Within the material below, locate the line with "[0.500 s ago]" and the line with "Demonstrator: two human", then return those two lines and all lines between them, exactly as written.

#### [DATA EXCERPT]
== Segment start ==

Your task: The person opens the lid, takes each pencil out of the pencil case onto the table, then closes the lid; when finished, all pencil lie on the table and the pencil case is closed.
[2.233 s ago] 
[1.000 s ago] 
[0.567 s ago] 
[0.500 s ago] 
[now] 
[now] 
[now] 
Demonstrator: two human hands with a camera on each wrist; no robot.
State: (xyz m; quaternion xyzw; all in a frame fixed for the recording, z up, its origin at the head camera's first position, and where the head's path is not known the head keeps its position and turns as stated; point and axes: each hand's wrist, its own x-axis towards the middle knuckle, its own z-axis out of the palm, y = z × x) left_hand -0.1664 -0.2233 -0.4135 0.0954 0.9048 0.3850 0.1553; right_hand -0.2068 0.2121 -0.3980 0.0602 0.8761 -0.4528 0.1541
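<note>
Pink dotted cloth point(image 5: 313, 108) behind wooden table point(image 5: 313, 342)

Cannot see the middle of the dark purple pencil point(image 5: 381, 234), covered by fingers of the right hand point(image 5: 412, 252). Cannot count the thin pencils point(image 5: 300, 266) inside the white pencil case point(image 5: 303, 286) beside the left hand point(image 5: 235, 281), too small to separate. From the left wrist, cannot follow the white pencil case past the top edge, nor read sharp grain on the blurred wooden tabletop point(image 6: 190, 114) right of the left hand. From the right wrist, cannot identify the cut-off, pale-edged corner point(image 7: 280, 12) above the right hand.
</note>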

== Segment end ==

#### [TASK RESPONSE]
[0.500 s ago] 
[now] 
[now] 
[now] 
Demonstrator: two human hands with a camera on each wrist; no robot.

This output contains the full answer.